## [What needs to be done]
Among the entries below, please repeat exactly and only the lines from the line containing "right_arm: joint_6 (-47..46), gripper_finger" to the line containing "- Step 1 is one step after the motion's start", both lines included.

## [Task inputs]
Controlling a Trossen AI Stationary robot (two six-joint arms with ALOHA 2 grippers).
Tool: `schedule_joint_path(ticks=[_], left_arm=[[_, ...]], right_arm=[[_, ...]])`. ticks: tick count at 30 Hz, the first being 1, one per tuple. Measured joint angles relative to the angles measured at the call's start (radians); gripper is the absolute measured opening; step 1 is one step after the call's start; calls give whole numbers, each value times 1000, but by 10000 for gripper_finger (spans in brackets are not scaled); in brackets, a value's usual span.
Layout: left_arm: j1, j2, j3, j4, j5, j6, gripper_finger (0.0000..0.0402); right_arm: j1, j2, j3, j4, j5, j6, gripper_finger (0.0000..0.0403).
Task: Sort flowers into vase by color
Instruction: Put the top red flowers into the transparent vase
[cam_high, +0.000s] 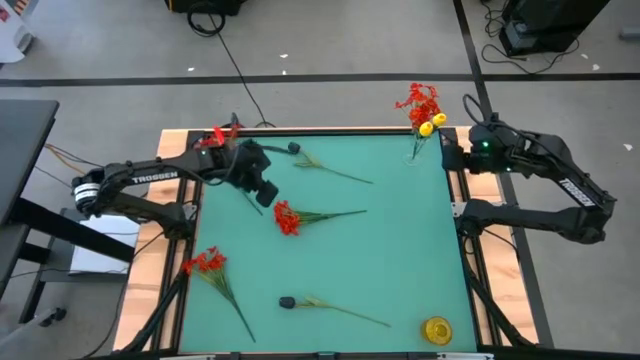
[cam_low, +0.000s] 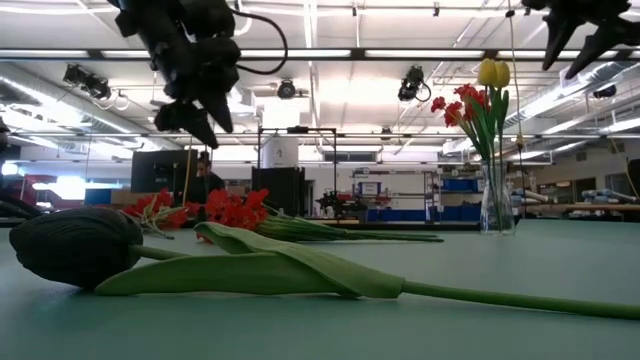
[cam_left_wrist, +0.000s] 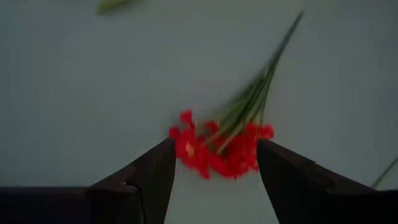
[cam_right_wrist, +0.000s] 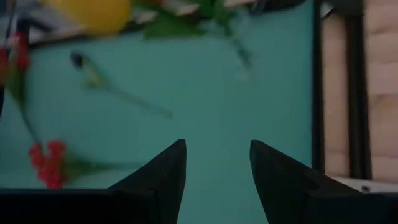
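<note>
Red flower lies flat on the green surface, stem pointing toward the right arm's side. Left gripper hovers above it, fingers apart, empty. Right gripper beside the vase, fingers apart.

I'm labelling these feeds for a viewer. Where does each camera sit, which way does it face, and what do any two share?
High: above the table, looking straight down; both arms, left hand and right hand show.
Low: at table height, looking level across; a dark flower up close, arms overhead.
Left wrist: on the left arm, facing down past its open fingers at a red flower.
Right wrist: on the right arm, facing the table past its open fingers.
High and low share the vase.
</note>
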Motion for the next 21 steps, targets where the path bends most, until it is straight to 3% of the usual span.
schedule_joint_path(ticks=[11, 21], left_arm=[[-209, 0, 0, -119, -137, -79, 228], [-355, 0, 0, -142, -209, -296, 198]], right_arm=[[107, -13, -49, 46, -216, 42, 185], [223, 47, -264, 399, -386, 63, 185]])
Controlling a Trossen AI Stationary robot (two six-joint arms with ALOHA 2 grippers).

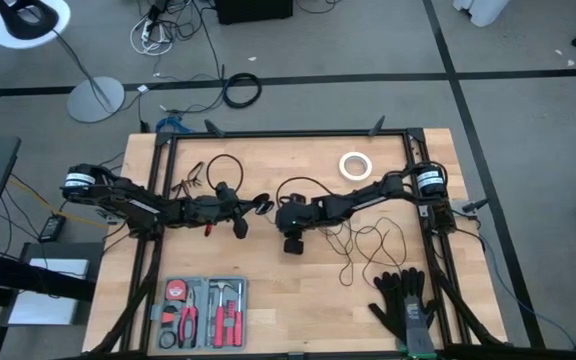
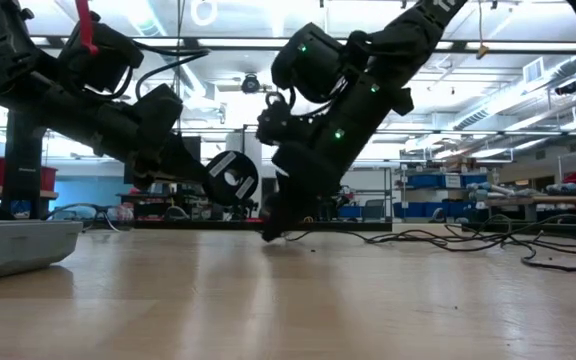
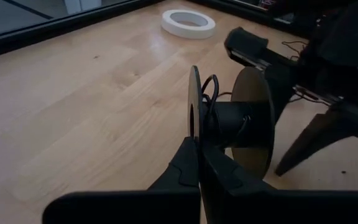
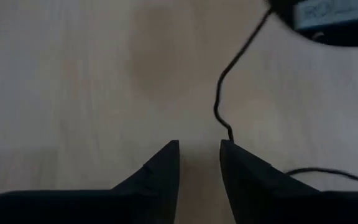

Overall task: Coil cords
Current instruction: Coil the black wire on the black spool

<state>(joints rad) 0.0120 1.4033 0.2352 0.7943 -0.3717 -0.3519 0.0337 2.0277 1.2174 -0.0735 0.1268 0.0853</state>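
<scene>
At the middle of the counter (image 1: 268, 290), the two arms meet nose to nose. The left claw (image 3: 199, 163) has its fingers pressed together on the rim of a small black spool (image 3: 232, 118), a puck with two round flanges held on edge just above the wood, with a turn or two of thin black cord (image 4: 224, 106) already round its hub. The right claw (image 4: 199, 155) points down at the counter with its fingers slightly spread, the cord running right beside one fingertip but not pinched.

Most of the cord lies in loose loops (image 1: 368, 245) at about four o'clock from the spool, well apart from it, and another loop (image 1: 223, 165) sits at ten o'clock. A white tape ring (image 1: 355, 165) rests at one o'clock.

The risk, as I see it: the right claw closes on bare wood and misses the strand, it being so thin. If it catches and pulls hard, the spool could twist out of the left claw's edge grip. The slack loops may also snag on each other and knot.
</scene>
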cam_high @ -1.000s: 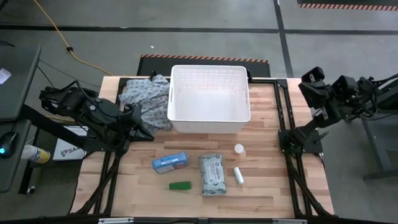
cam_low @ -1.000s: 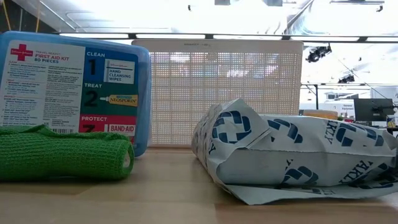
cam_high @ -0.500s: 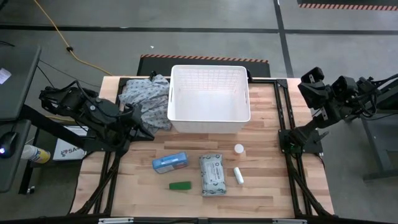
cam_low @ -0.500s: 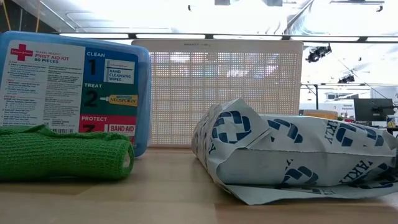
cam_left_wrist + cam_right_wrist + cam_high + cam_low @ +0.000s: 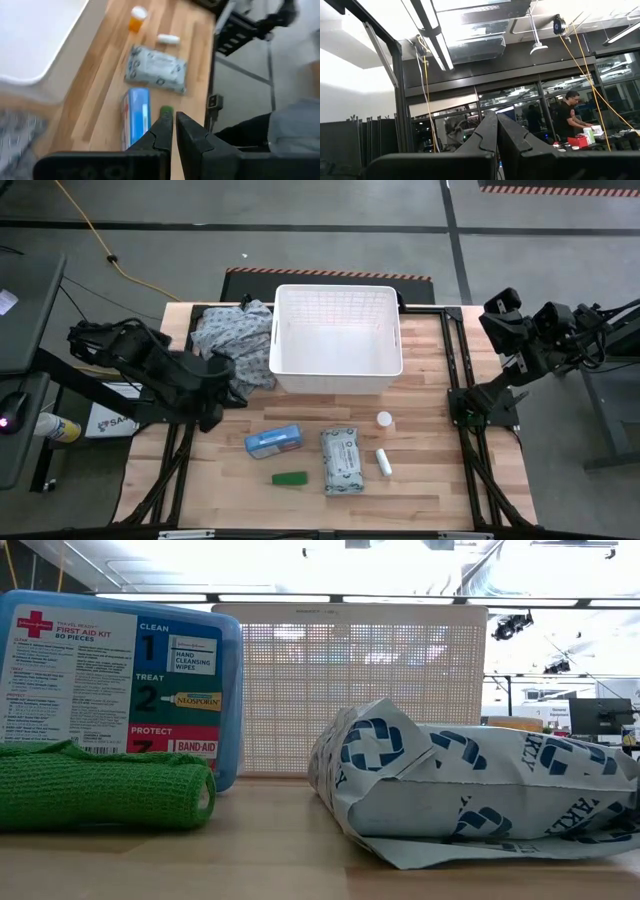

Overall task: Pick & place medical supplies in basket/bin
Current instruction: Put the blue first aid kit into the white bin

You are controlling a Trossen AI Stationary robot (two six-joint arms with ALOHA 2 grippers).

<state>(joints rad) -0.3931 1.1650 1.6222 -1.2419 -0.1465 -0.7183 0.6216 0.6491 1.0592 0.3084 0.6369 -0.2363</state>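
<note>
White gridded basket (image 5: 337, 330), green bar (image 5: 290, 478), prob. orange vial (image 5: 136, 19).

1. White gridded basket (image 5: 337, 330): upright at the far middle of the surface, nothing visible inside.
2. Blue-white first-aid packet (image 5: 273, 440): flat, nearer than the basket, towards the left.
3. Green bar (image 5: 290, 478): flat, nearest the front edge, just in front of the packet.
4. Grey-white soft pack (image 5: 343, 460): flat, right of the packet.
5. Orange-capped vial (image 5: 384, 420): upright, right of the pack.
6. White tube (image 5: 383, 461): lying flat, in front of the vial.
</note>
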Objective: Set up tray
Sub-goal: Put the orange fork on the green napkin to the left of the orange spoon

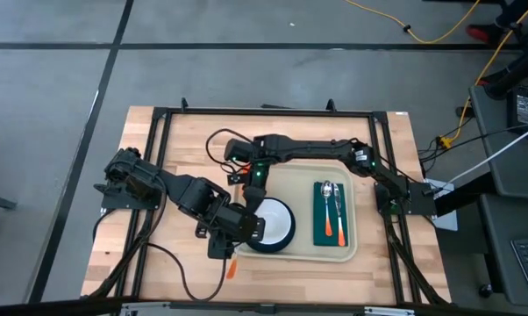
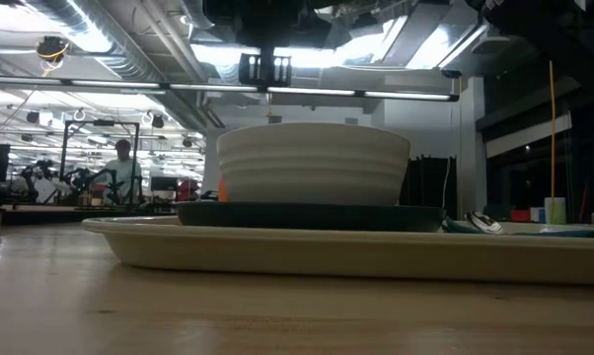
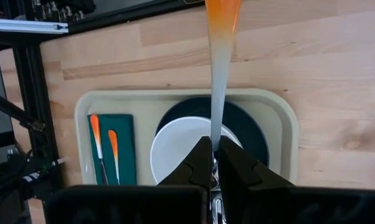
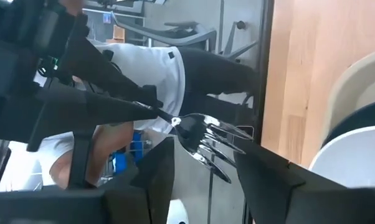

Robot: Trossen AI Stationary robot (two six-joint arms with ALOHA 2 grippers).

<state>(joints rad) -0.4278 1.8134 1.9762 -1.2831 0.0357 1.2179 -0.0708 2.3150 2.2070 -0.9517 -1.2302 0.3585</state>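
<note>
The cream tray [image 1: 348, 253] carries a dark teal plate [image 1: 289, 239] with a white bowl [image 1: 273, 219] on it. It also carries a green napkin [image 1: 320, 235] on which two orange-handled utensils [image 1: 329, 213] lie. My left gripper [image 3: 215, 147] hovers over the bowl's left side [image 1: 243, 225], shut on a fork [image 3: 220, 74]. My right gripper [image 4: 205, 147] is open just beyond it [image 1: 252, 179]. Its fingers stand on either side of the fork's tines [image 4: 213, 143] without touching them. My left gripper pinches the fork between its two fingers on the pale part of the handle [image 3: 215, 132], coming from above. The handle runs out past the fingertips to its orange end [image 3: 223, 18], which lies toward the table's near edge [image 1: 233, 266]. The fork is lifted clear above the bowl.
A black frame [image 1: 159, 123] runs round the wooden table top. Bare wood lies to the left of and in front of the tray [image 2: 179, 306]. Cables trail near the left arm [image 1: 172, 263]. One person stands beyond the table [image 4: 156, 68], another far off [image 2: 124, 166].
</note>
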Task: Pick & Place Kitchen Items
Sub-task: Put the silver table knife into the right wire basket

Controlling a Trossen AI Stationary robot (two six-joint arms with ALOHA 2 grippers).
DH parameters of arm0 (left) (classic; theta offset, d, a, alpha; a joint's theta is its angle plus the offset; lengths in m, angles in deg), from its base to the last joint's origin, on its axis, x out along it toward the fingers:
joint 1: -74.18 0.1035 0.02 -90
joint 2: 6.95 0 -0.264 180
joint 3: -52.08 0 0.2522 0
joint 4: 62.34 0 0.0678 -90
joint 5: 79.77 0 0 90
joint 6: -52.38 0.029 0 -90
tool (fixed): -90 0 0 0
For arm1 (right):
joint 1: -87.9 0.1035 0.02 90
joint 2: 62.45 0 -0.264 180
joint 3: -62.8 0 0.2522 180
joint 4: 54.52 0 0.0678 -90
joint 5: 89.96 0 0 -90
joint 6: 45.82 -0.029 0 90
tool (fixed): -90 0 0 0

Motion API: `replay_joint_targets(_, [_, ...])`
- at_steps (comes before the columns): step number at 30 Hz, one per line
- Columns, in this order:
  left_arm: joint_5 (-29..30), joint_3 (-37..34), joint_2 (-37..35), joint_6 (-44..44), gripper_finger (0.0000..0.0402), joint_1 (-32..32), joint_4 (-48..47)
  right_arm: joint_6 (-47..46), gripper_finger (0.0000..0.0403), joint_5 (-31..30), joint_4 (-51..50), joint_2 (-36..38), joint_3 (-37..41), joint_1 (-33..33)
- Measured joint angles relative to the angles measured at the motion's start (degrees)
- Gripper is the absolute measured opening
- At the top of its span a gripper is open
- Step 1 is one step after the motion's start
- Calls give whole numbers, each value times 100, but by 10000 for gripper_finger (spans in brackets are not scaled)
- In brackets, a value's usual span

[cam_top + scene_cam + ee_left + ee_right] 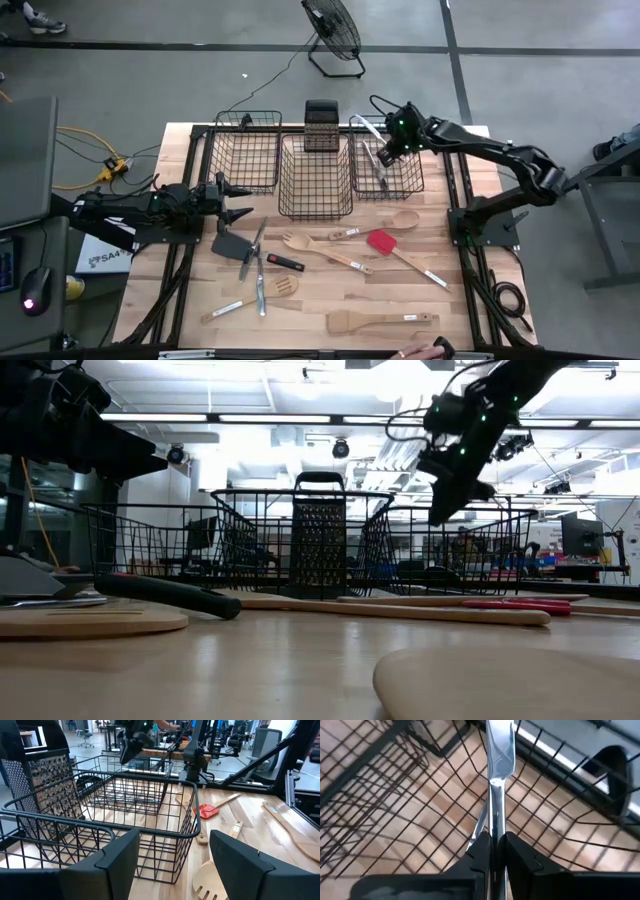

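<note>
- Clamped tight between the right gripper's (496, 851) dark fingers, a silver metal utensil (499, 775) runs straight up the middle of the right wrist frame, its flat end pointing down into the wire mesh — held upright, I'd say, so it can slip between the wires.
- Overhead, that right gripper (392, 147) hangs over the right-hand basket (412, 186) at upper centre-right, with another metal piece (380, 168) already lying inside — this looks like the drop-off spot for cutlery.
- Beside it sit the middle basket (316, 210), with a box grater (321, 127) at its far edge, and the left basket (246, 185).
- Over at centre-left, the left gripper (238, 201) waits with its fingers spread wide, gripping nothing, pointed toward the pile.
- Plenty left on the table in the lower half: a black spatula (230, 244), a wooden fork (322, 250), a wooden spoon (376, 226), a red spatula (400, 253), a slotted wooden spatula (252, 297), a wooden turner (378, 321) and metal tongs (253, 250).
- Judging by that spread, the sorting is only starting.
</note>
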Motion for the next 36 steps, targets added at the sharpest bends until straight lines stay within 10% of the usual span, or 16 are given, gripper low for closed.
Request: replay_joint_targets(36, [2, 1, 0, 1, 237, 0, -2, -991, 64, -415, 592, -250, 991, 98])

## [Solved problem]
  right_arm: joint_6 (-47..46), gripper_finger (0.0000..0.0403), joint_5 (-31..30), joint_4 (-51..50), joint_2 (-36..38), joint_3 (-37..41), joint_1 (-33..33)
- Measured joint angles relative to the angles measured at the motion's start (degrees)
- Gripper is the absolute measured opening
- At the top of its span a gripper is open
- Step 1 is one step after the motion's start

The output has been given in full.